Work item: Copy out each line of the data holding "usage".

+++ Entries supplied +++

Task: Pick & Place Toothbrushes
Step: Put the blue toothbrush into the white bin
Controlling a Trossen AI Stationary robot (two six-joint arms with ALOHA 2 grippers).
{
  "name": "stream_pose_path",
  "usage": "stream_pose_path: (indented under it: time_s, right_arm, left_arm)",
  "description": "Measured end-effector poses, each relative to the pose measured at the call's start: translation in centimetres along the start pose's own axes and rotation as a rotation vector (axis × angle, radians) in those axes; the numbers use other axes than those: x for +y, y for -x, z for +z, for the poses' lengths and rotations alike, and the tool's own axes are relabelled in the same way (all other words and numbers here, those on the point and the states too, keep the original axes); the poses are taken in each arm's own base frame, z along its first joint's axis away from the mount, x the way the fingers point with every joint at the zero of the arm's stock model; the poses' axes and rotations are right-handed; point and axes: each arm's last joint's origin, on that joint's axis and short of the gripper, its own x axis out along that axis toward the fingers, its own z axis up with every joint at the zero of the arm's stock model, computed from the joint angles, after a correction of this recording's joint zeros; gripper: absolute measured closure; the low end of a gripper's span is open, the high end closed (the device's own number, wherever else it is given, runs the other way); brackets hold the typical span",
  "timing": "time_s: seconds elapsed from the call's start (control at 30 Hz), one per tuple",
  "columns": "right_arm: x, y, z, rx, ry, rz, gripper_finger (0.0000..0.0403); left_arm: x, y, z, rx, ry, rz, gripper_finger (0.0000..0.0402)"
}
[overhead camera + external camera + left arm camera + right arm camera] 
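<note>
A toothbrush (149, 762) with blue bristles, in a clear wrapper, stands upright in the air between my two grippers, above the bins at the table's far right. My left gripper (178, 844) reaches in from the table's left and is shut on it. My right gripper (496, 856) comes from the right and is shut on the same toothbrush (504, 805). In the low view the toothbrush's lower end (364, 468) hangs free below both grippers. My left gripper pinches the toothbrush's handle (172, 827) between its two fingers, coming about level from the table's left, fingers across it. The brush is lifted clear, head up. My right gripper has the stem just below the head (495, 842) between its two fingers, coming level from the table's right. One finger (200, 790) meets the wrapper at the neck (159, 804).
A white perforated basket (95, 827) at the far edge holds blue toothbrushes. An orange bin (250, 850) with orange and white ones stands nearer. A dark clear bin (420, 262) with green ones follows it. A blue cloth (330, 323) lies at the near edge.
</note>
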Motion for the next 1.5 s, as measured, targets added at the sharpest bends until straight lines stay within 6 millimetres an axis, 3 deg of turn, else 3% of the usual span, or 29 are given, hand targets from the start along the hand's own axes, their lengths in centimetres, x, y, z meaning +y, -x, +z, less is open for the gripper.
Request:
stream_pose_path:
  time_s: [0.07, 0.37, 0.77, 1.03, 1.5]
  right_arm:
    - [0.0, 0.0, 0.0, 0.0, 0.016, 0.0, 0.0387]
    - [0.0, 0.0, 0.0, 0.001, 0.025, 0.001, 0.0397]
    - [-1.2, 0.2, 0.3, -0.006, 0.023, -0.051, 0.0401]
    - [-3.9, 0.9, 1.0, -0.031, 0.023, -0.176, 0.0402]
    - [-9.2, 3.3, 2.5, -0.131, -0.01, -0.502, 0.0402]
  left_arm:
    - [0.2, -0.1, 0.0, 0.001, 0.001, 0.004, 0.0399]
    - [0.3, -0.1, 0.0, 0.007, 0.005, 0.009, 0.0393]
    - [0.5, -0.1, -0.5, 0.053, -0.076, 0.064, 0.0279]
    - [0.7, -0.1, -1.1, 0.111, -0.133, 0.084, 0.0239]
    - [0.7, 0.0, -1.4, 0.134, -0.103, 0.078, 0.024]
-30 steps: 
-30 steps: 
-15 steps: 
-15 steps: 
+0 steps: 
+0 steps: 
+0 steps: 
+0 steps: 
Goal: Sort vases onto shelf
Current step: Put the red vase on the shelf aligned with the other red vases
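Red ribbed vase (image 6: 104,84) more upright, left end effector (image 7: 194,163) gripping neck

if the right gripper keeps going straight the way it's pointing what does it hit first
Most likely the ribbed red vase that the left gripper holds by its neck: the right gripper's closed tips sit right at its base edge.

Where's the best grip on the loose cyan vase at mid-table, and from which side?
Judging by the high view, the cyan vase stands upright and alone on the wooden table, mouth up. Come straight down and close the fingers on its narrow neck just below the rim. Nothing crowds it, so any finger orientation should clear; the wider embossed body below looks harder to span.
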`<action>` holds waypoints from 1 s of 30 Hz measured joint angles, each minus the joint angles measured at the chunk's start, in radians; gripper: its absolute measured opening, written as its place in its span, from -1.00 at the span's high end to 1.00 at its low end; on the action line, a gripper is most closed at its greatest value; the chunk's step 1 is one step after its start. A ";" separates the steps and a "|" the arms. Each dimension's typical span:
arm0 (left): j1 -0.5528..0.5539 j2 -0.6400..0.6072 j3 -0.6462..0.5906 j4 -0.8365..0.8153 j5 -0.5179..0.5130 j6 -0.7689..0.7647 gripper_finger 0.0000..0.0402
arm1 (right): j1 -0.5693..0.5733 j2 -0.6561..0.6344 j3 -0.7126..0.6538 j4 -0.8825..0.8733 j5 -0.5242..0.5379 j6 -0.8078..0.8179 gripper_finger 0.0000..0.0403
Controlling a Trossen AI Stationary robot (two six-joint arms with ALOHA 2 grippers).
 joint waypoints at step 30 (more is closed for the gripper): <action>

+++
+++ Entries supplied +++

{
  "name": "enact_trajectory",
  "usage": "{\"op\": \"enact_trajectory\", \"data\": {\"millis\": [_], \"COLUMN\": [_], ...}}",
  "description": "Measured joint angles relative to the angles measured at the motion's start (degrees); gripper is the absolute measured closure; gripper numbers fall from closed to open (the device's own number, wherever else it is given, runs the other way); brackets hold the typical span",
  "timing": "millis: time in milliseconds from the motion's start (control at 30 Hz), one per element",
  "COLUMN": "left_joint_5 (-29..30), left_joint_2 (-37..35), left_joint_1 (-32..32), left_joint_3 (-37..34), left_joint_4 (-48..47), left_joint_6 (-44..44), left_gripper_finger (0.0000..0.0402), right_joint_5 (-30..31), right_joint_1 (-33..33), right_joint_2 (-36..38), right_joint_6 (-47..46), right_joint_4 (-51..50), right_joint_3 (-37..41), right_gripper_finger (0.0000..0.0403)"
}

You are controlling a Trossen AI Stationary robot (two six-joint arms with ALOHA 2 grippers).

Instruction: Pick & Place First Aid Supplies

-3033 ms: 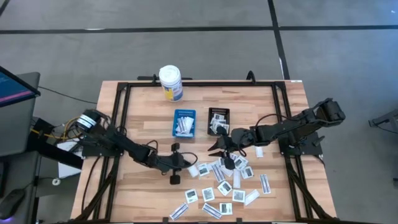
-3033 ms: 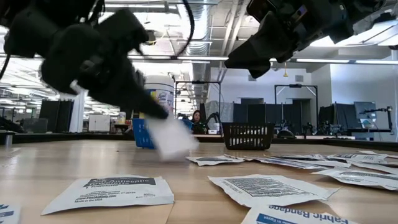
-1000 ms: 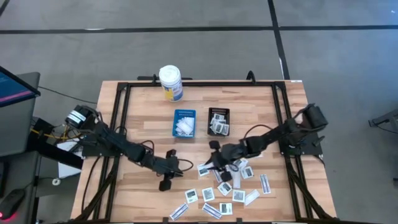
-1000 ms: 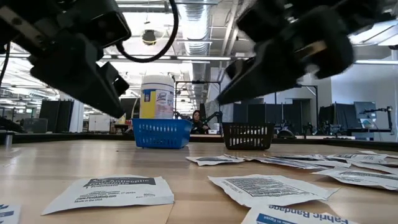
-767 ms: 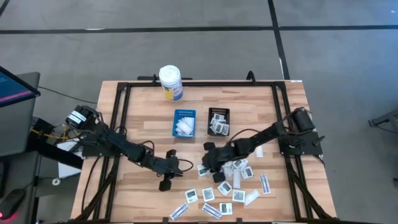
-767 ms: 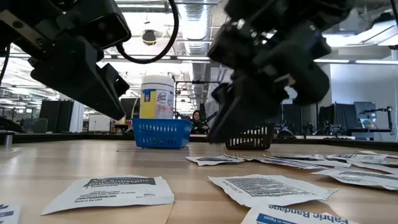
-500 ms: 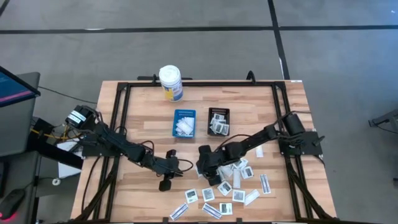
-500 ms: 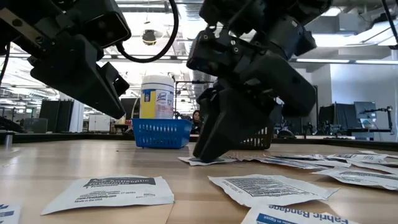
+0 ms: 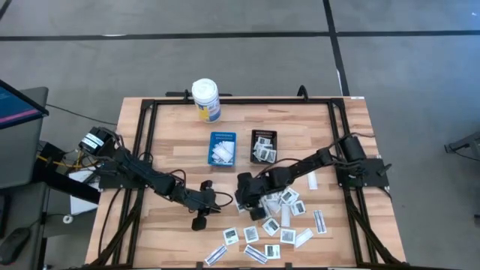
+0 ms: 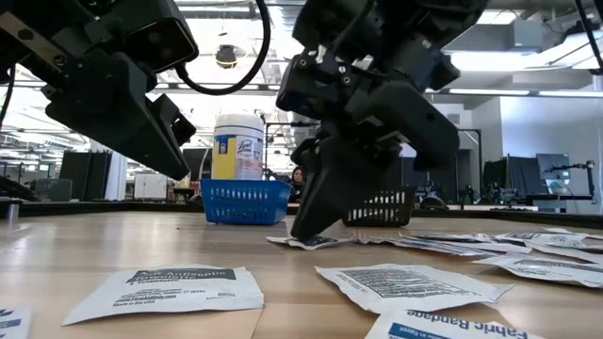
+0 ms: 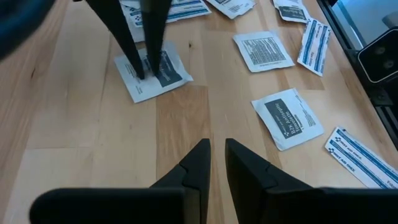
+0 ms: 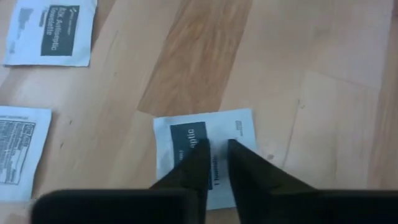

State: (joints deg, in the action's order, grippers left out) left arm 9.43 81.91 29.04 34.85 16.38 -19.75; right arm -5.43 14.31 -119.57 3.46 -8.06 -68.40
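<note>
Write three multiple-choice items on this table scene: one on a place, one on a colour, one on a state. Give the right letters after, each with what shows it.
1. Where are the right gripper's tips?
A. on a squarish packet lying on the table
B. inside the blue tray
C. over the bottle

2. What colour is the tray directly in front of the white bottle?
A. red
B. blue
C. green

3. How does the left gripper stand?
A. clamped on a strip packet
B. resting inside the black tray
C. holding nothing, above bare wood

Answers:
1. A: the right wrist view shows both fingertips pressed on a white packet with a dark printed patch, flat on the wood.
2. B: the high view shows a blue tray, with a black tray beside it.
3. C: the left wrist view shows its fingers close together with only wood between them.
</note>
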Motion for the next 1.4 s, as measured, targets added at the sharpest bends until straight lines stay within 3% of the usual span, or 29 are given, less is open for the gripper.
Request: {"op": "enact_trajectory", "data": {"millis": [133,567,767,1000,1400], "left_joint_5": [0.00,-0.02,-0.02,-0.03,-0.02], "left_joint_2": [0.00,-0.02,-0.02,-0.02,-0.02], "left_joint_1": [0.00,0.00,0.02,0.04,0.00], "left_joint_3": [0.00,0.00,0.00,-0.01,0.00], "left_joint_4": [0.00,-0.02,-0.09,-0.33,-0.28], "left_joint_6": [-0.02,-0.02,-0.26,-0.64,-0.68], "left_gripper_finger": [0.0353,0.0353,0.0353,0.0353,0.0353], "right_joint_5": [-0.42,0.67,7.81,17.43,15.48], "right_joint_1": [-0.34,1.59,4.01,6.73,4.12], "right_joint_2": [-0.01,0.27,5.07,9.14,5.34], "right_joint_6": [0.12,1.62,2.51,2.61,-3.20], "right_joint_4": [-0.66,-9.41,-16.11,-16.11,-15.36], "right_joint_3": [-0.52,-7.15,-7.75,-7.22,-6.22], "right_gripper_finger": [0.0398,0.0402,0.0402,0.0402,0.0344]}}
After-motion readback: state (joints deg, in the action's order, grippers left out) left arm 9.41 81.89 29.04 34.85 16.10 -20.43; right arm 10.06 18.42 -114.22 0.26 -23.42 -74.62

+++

Response:
  "usage": "stream_pose_path: (indented under it: time_s, right_arm, left_arm)",
  "usage": "{\"op\": \"enact_trajectory\", \"data\": {\"millis\": [_], \"COLUMN\": [_], ...}}",

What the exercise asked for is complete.